EXERCISE AIM:
Although the entries hold pictures, only their words are printed back, exactly as given.
_____
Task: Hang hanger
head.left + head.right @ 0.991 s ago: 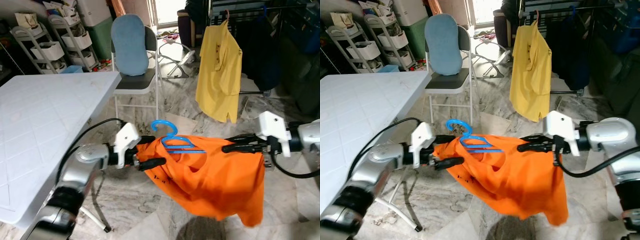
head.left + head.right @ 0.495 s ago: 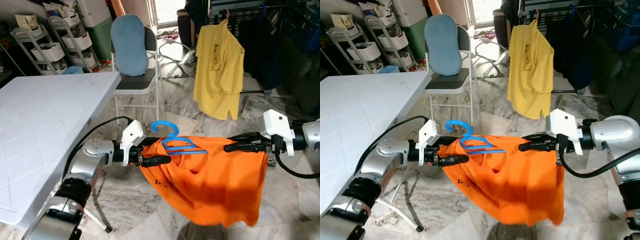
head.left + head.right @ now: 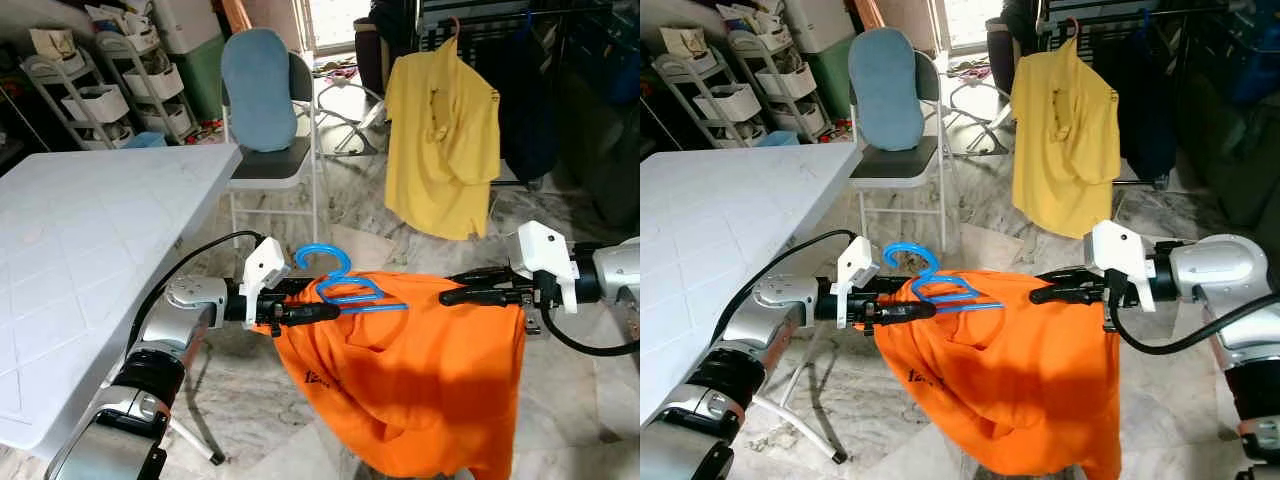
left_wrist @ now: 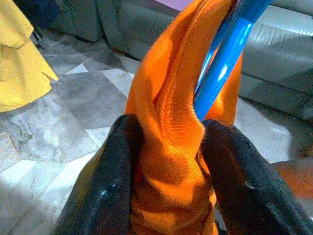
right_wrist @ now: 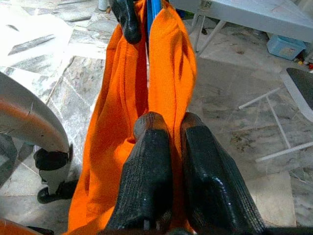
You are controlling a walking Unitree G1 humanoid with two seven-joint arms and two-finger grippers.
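Note:
An orange shirt (image 3: 420, 380) hangs on a blue hanger (image 3: 340, 285), held up between my two arms above the marble floor. My left gripper (image 3: 310, 311) is shut on the shirt's left shoulder, pinching the cloth and the hanger bar (image 4: 222, 73) inside it. My right gripper (image 3: 465, 295) is shut on the shirt's right shoulder (image 5: 164, 58). The hanger's hook stands up clear of the collar. Further off, a yellow shirt (image 3: 440, 150) hangs from a dark clothes rail (image 3: 490, 15).
A white folding table (image 3: 90, 260) stands at my left. A chair with a blue cushion (image 3: 262, 100) is beyond it. Shelving carts (image 3: 110, 80) line the back left. Dark clothes (image 3: 540, 90) hang at the back right.
The orange shirt now hangs down longer and straighter under the hanger. My left gripper has edged inward, toward the hanger. The yellow shirt has swung a little.

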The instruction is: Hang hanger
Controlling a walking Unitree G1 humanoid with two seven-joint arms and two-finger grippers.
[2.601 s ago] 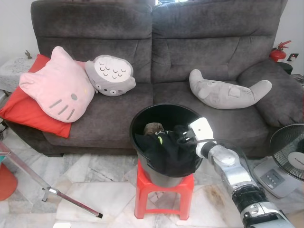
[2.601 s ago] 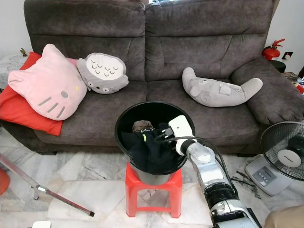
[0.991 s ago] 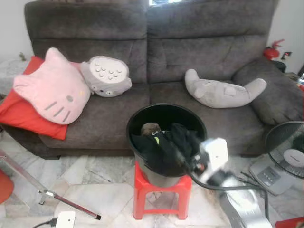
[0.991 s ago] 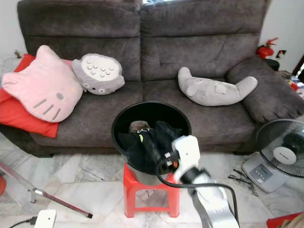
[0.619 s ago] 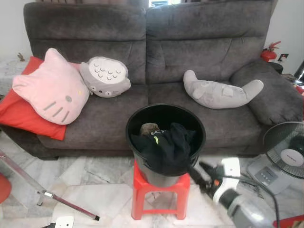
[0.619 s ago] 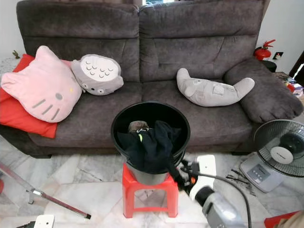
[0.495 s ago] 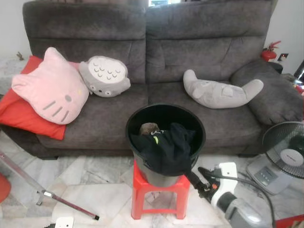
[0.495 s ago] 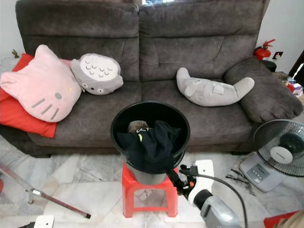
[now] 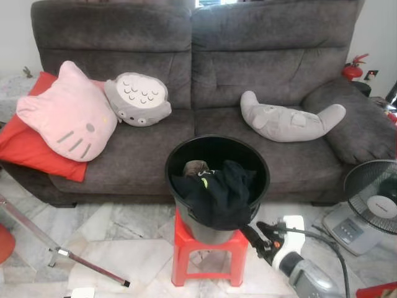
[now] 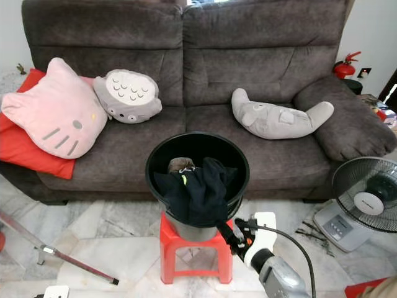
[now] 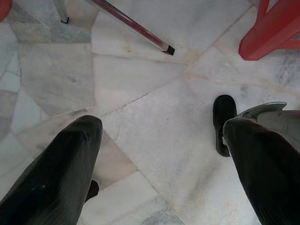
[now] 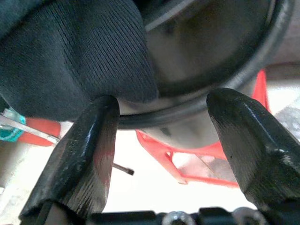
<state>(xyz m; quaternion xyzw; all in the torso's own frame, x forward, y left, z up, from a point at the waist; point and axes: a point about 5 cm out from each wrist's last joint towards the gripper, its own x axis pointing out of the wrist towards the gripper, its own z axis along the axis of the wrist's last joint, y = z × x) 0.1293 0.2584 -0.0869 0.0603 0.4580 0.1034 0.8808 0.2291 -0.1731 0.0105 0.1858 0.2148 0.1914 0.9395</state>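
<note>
**Bucket of dark laundry on a stool, right gripper below its rim**

Sofa (image 9: 198,81) of dark grey fabric fills the background, carrying a pink cat-face cushion (image 9: 67,113) on a red pillow (image 9: 28,146), a round grey plush (image 9: 138,99) and a long grey curved plush (image 9: 291,123). In front stands the round black plastic bucket (image 9: 175,162) on a red plastic stool (image 9: 211,257); a black garment with a small yellow-green mark (image 9: 220,194) spills over its near rim beside a brown item. A standing fan (image 9: 374,202) is at the robot's right and a slanted metal pole (image 9: 56,239) crosses the marble floor (image 9: 124,248) at its left. No hanger can be made out; it may lie under the cloth, which cannot be told.

The right gripper (image 9: 252,235) sits low, just beside the bucket's near wall and under the draped hem, fingers spread and holding nothing. The likely step is a fresh reach into the bucket: the gripper would need to rise clear of the rim first, then enter from above, so that it neither snags the hanging cloth nor pushes the bucket off the narrow stool.

The right wrist view alone shows the hem hanging between the spread right fingers (image 12: 79,154), with the rim just behind. The left wrist view shows the left gripper (image 11: 164,145) spread over bare floor, idle, near the pole's foot and a stool leg.
</note>
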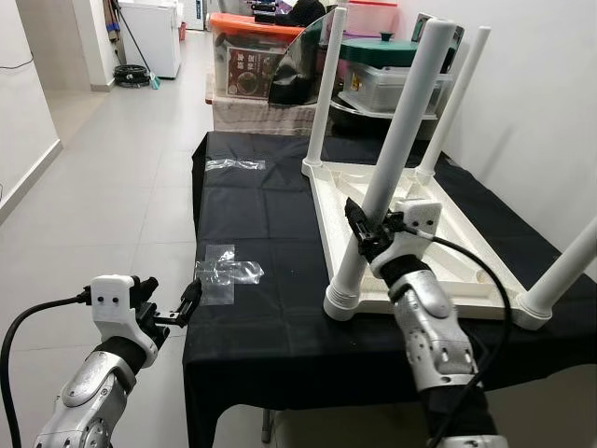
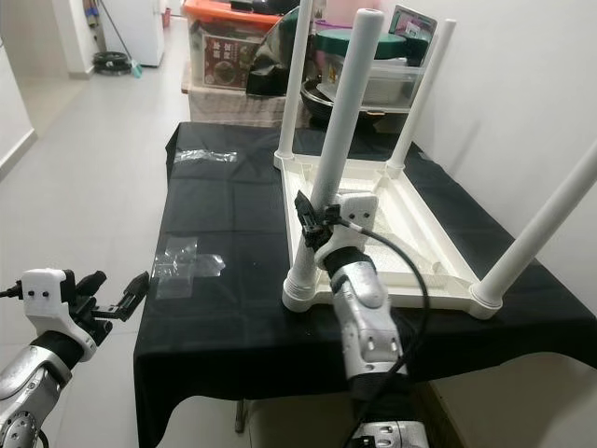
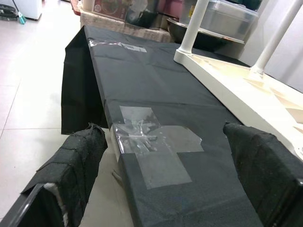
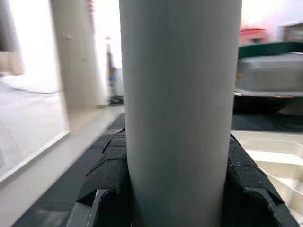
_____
COMPLETED TASK:
Task: Hang hanger
head.left + head.right @ 0.991 s ago: 
head.left + head.right @ 0.495 s ago: 
head.left + head.right @ now: 
left_wrist @ now: 
right_wrist @ now: 
You are controlling a walking Unitree G1 humanoid with two seven-joint arms and two-finger grippers.
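Note:
An orange shirt (image 3: 420, 380) hangs on a blue hanger (image 3: 340, 285), held up between my two arms above the marble floor. My left gripper (image 3: 310, 311) is shut on the shirt's left shoulder, pinching the cloth and the hanger bar (image 4: 222, 73) inside it. My right gripper (image 3: 465, 295) is shut on the shirt's right shoulder (image 5: 164, 58). The hanger's hook stands up clear of the collar. Further off, a yellow shirt (image 3: 440, 150) hangs from a dark clothes rail (image 3: 490, 15).
A white folding table (image 3: 90, 260) stands at my left. A chair with a blue cushion (image 3: 262, 100) is beyond it. Shelving carts (image 3: 110, 80) line the back left. Dark clothes (image 3: 540, 90) hang at the back right.
The orange shirt now hangs down longer and straighter under the hanger. My left gripper has edged inward, toward the hanger. The yellow shirt has swung a little.
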
The instruction is: Hang hanger
Controlling a walking Unitree G1 humanoid with two seven-joint arms and two-finger grippers.
[2.601 s ago] 
[2.601 s ago] 
[0.991 s ago] 
[0.991 s ago] 
[0.619 s ago] 
[0.619 s ago] 
[0.495 s ago] 
[0.495 s ago] 
[now] 
[now] 
[now] 
[now] 
<state>(xyz m; quaternion xyzw; all in the torso's own frame, x forward, y left, z up, from a point at the waist; point and axes: a point about 5 cm out from each wrist's last joint towards the gripper, its own x axis pointing out of the wrist towards the gripper, its own z axis along the axis of the wrist's last joint, y = z × x) 0.1293 0.2584 -0.0869 0.0603 0.4580 0.1034 0.8808 0.2291 -0.1731 0.0105 0.1858 0.2148 0.1914 0.9395</state>
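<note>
**Bucket of dark laundry on a stool, right gripper below its rim**

Sofa (image 9: 198,81) of dark grey fabric fills the background, carrying a pink cat-face cushion (image 9: 67,113) on a red pillow (image 9: 28,146), a round grey plush (image 9: 138,99) and a long grey curved plush (image 9: 291,123). In front stands the round black plastic bucket (image 9: 175,162) on a red plastic stool (image 9: 211,257); a black garment with a small yellow-green mark (image 9: 220,194) spills over its near rim beside a brown item. A standing fan (image 9: 374,202) is at the robot's right and a slanted metal pole (image 9: 56,239) crosses the marble floor (image 9: 124,248) at its left. No hanger can be made out; it may lie under the cloth, which cannot be told.

The right gripper (image 9: 252,235) sits low, just beside the bucket's near wall and under the draped hem, fingers spread and holding nothing. The likely step is a fresh reach into the bucket: the gripper would need to rise clear of the rim first, then enter from above, so that it neither snags the hanging cloth nor pushes the bucket off the narrow stool.

The right wrist view alone shows the hem hanging between the spread right fingers (image 12: 79,154), with the rim just behind. The left wrist view shows the left gripper (image 11: 164,145) spread over bare floor, idle, near the pole's foot and a stool leg.
</note>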

This response is complete, and nothing else is pending.